What lines of the material hold the string "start"? Pull each of them out.

Data provided:
··········
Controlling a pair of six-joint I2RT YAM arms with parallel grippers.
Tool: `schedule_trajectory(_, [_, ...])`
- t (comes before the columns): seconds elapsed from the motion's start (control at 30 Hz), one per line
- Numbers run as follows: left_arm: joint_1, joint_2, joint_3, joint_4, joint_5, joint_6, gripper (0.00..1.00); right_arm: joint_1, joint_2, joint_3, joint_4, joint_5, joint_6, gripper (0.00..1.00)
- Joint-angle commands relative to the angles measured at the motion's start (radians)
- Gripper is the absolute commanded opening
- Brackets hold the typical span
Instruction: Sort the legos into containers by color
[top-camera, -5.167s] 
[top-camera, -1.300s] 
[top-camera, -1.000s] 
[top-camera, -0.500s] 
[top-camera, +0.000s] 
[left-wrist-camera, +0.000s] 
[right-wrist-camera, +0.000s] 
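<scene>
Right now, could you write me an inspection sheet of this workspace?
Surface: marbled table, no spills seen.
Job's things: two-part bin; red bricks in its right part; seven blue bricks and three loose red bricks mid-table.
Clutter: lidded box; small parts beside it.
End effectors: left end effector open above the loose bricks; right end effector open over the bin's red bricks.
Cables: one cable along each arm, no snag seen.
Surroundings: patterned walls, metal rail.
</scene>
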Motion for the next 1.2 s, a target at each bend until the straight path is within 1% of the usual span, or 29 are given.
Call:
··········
Answer to this problem:
- t (comes before the columns): seconds elapsed from the motion's start (control at 30 Hz), one per line
- Joint-angle commands relative to the angles measured at the motion's start (radians)

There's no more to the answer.